Caesar hörte, wie die Eingangstür aufging. Er sah auf die Uhr. Amin war pünktlich, wie immer. Caesar hatte ihn vor zwei Stunden in den Club bestellt, um ihn über die Ereignisse in der Schweiz zu informieren – und ihm Anweisungen zu erteilen, die keinen Aufschub duldeten.
»Hallo, Carlo«, sagte Amin. »Ich hab den Anwalt angerufen, er ist morgen um zehn da.«
Caesar nickte und deutete wortlos auf einen der Barhocker. Er blieb auf der anderen Seite der Theke stehen und erzählte in knappen Sätzen vom geplanten Abkommen zwischen Deutschland und der Schweiz. »Da unten liegt auch ein großer Teil meines Geldes. Wenn die anonym 20 oder 30 Prozent abziehen, könnte ich damit leben. Aber wenn sie meinen Namen mitliefern, wird’s brenzlig. Denn dann werden sich die Penner vom Finanzamt fragen, woher ich so viel Geld habe. Und sie werden Fragen stellen.« Caesar merkte, wie die Wut in ihm aufstieg. Er musste sich beherrschen, um das Wasserglas in seiner Hand nicht gegen die Wand zu schmeißen.
»Was hast Du jetzt vor?«, fragte Amin.
Caesar wartete ein paar Sekunden, bis er sich wieder im Griff hatte. »Erst mal muss das Geld dringend weg«, sagte er dann. »Irgendwohin, wo es sicher ist. Und zwar so, dass es keiner zurückverfolgen kann. Danach müssen wir die Sicherheitsvorkehrungen verstärken.

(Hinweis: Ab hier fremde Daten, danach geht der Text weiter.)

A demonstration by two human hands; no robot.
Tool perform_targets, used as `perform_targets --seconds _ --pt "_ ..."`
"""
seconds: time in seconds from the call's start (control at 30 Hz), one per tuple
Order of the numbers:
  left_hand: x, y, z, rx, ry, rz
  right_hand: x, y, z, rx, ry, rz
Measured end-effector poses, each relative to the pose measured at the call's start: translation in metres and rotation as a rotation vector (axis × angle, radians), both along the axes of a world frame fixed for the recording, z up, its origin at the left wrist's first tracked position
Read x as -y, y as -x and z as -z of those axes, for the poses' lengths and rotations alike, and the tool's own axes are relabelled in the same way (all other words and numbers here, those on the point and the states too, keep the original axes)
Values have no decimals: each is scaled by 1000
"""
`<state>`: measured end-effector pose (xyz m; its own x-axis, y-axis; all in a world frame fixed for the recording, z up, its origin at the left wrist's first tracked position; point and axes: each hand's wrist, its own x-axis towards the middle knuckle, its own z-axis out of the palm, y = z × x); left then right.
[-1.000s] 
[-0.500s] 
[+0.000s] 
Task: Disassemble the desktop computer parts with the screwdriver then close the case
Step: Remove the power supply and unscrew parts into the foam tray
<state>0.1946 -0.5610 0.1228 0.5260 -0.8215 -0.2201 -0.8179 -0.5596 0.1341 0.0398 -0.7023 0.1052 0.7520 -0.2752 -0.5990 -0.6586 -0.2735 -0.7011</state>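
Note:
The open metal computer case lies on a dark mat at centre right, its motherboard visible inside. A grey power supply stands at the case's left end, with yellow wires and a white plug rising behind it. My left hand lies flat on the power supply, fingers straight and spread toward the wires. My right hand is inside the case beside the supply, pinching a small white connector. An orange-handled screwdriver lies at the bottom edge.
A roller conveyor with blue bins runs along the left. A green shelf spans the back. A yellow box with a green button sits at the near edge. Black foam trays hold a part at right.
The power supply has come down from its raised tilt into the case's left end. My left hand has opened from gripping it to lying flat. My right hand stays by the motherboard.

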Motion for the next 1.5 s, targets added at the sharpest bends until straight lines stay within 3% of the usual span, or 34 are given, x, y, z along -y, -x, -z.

Wenn die Steuerfahndung meinen Namen bekommt, werden die hier alles auf den Kopf stellen.«
»Können die uns gefährlich werden?«
Caesar wiegte den Kopf hin und her. »Ich bin ziemlich sicher, dass die nicht rausfinden, woher das Geld in der Schweiz wirklich stammt. Dafür hat der Anwalt zu viele Tarnfirmen zwischengeschaltet. Aber es besteht die Gefahr, dass jemand anfängt zu quatschen. Die werden schließlich nicht nur mich befragen, sondern alle möglichen Angestellten.«
Amin nickte nachdenklich, sagte aber lieber nichts. Caesars Lippen hatten sich zu einem dünnen Strich zusammengezogen.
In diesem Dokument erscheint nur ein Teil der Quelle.